- _WHAT THE TASK ASKS_
Report every line below that carries the word "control".

** INFORMATION follows **

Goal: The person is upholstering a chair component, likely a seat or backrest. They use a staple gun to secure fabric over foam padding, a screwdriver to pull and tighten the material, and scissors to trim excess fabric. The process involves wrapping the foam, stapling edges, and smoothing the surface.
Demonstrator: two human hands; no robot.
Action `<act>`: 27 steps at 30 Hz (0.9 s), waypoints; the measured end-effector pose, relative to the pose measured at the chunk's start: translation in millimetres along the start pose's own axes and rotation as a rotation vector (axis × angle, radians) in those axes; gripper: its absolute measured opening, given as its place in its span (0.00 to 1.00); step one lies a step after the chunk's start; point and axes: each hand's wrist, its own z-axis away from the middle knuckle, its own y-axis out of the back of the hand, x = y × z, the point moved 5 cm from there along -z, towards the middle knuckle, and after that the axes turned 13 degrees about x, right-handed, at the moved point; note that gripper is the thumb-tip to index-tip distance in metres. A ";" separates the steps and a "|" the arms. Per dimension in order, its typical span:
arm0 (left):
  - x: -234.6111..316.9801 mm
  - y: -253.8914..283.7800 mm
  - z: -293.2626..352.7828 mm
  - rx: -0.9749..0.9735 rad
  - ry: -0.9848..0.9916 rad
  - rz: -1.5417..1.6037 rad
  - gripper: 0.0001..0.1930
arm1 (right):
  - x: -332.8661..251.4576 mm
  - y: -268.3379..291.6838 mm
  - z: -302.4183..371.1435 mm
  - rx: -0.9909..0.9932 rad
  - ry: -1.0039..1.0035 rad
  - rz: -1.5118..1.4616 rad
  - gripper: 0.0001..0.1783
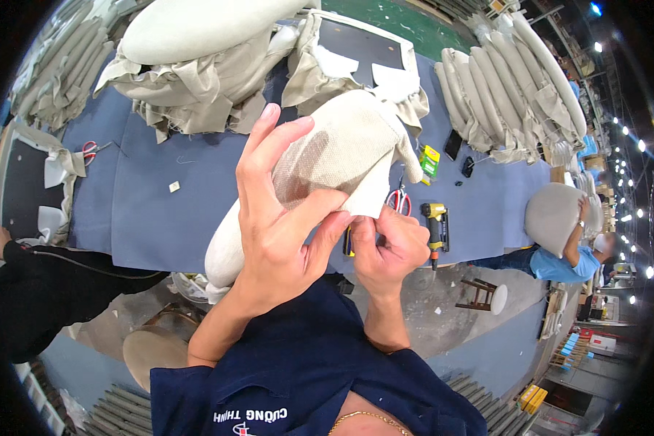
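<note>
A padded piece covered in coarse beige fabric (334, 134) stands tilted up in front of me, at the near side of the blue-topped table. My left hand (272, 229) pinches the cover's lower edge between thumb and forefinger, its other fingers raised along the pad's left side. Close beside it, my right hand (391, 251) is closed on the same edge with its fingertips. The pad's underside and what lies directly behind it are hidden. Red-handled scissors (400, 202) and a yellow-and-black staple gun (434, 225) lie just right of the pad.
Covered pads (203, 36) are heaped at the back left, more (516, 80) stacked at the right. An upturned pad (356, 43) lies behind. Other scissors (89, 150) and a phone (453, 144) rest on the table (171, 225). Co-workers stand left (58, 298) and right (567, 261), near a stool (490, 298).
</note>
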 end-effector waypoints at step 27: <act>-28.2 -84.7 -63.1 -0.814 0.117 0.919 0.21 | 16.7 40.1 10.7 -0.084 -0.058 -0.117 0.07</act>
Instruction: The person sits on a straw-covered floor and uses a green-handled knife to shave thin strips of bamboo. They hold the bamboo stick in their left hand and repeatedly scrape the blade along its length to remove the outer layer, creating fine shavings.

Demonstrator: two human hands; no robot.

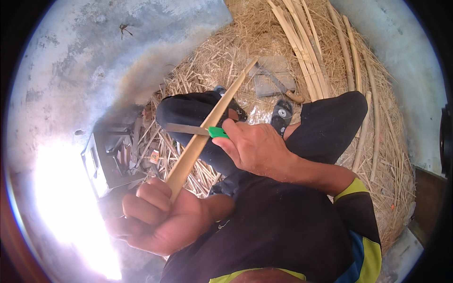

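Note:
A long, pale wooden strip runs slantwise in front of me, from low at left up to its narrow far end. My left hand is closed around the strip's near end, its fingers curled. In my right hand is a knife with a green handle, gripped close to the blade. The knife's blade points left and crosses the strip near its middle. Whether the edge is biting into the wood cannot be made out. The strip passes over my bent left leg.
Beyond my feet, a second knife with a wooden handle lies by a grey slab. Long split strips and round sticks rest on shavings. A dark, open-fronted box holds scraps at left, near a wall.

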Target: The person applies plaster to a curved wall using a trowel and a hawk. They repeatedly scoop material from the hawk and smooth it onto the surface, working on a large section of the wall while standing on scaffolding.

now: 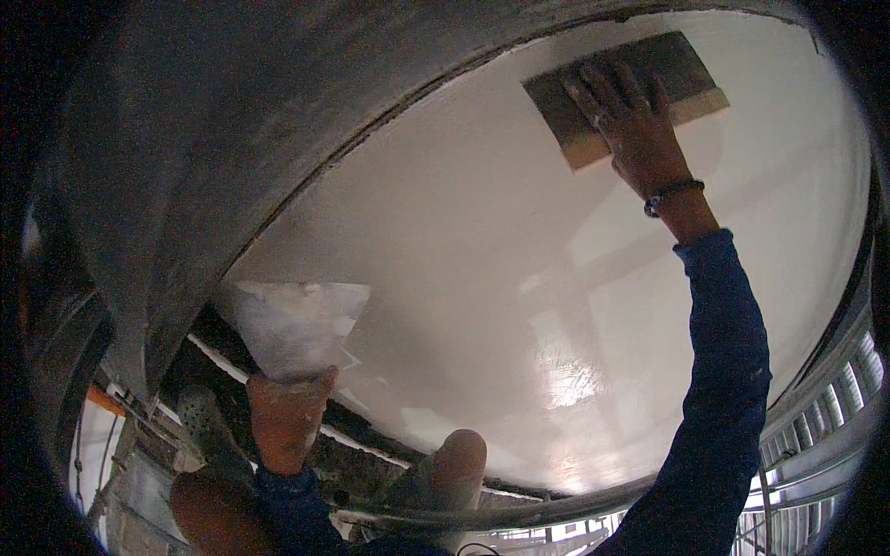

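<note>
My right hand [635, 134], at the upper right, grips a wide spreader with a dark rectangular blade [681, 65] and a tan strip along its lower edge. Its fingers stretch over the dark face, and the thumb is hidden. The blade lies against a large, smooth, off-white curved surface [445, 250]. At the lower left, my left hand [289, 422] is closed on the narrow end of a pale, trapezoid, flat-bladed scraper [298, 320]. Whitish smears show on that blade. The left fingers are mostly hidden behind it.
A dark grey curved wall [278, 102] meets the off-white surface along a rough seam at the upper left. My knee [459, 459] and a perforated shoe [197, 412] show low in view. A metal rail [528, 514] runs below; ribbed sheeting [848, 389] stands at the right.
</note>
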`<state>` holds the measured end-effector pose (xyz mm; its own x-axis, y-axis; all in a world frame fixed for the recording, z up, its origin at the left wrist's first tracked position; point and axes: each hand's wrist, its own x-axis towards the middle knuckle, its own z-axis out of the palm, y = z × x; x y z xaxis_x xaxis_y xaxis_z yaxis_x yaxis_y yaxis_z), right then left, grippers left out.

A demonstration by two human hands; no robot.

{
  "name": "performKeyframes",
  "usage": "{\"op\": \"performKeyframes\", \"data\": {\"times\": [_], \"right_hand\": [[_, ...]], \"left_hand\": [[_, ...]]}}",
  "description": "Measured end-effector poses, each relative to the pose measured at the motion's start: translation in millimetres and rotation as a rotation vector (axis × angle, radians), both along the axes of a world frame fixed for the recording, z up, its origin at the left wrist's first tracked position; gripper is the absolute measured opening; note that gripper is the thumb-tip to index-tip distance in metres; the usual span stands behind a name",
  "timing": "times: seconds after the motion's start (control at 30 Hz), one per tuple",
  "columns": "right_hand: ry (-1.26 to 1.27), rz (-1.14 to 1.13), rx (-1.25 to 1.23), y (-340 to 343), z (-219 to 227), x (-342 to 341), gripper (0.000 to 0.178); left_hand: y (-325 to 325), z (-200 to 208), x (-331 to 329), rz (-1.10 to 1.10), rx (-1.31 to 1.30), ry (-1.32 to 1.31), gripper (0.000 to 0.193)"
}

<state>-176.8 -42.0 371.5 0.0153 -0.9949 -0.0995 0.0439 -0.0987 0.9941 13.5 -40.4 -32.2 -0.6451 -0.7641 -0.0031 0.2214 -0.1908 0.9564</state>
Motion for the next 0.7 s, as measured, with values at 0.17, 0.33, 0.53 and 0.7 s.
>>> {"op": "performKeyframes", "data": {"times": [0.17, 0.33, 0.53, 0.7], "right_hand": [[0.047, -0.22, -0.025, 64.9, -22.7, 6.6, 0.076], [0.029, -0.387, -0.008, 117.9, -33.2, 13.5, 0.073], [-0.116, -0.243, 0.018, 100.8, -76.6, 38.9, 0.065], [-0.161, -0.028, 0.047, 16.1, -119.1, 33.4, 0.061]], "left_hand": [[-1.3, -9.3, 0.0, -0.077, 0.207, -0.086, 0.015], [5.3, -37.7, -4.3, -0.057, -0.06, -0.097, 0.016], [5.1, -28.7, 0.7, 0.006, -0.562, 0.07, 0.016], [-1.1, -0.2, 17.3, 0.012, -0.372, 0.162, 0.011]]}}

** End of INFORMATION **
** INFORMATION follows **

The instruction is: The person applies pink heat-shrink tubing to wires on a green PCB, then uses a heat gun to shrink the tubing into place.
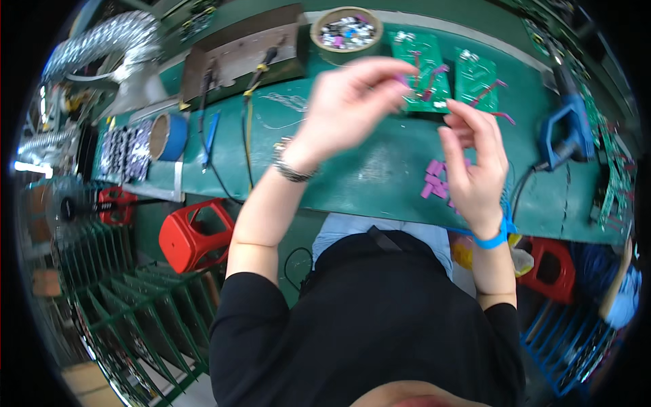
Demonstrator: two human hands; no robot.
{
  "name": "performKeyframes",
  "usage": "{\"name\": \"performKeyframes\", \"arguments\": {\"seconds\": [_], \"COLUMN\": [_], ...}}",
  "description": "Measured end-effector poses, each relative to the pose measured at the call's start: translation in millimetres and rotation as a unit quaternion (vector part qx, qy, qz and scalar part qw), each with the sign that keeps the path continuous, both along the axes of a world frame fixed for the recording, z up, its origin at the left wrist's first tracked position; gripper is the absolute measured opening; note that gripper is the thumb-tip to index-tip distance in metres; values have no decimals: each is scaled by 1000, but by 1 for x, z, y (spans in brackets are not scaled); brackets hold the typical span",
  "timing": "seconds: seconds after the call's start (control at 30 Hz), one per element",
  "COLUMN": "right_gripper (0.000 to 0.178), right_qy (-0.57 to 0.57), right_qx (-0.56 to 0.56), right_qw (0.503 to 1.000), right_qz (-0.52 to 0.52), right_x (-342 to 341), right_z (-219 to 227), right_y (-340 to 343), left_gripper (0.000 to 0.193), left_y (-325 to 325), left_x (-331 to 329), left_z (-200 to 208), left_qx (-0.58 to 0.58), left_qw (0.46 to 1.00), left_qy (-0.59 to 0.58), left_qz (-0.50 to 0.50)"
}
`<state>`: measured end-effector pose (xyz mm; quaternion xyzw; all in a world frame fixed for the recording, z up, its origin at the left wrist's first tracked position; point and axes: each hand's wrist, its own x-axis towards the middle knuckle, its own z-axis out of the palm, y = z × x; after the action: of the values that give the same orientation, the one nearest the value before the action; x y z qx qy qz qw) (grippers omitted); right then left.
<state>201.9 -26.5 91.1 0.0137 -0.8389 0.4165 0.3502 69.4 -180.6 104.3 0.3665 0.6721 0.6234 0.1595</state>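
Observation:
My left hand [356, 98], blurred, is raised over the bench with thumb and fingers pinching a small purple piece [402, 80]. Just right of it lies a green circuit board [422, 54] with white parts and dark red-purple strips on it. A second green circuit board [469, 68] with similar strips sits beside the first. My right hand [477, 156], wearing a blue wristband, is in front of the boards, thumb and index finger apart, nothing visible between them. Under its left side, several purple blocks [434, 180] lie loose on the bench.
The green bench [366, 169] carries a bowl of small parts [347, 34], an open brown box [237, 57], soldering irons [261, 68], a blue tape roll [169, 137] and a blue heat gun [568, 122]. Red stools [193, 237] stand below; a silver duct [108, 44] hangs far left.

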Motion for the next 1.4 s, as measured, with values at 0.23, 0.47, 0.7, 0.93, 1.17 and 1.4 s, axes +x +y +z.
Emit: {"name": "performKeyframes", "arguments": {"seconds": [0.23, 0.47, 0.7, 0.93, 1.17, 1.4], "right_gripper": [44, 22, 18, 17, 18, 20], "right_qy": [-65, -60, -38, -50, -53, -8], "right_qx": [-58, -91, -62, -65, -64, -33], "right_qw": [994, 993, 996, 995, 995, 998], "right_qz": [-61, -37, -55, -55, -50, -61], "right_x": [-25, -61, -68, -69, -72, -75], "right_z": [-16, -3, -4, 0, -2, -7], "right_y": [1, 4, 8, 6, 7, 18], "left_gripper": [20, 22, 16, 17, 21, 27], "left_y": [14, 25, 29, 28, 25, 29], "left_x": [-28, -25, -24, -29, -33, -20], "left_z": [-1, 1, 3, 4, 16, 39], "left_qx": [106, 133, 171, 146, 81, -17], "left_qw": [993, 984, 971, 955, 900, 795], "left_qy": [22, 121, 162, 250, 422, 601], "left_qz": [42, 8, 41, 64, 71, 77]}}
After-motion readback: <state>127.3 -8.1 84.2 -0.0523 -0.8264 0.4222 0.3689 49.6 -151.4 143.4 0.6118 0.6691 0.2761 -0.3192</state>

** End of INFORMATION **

- _ANSWER SECTION_
  "timing": "times: seconds after the motion's start (control at 30 Hz), one per tuple",
  "timing": "seconds: seconds after the call's start (control at 30 Hz), one per element",

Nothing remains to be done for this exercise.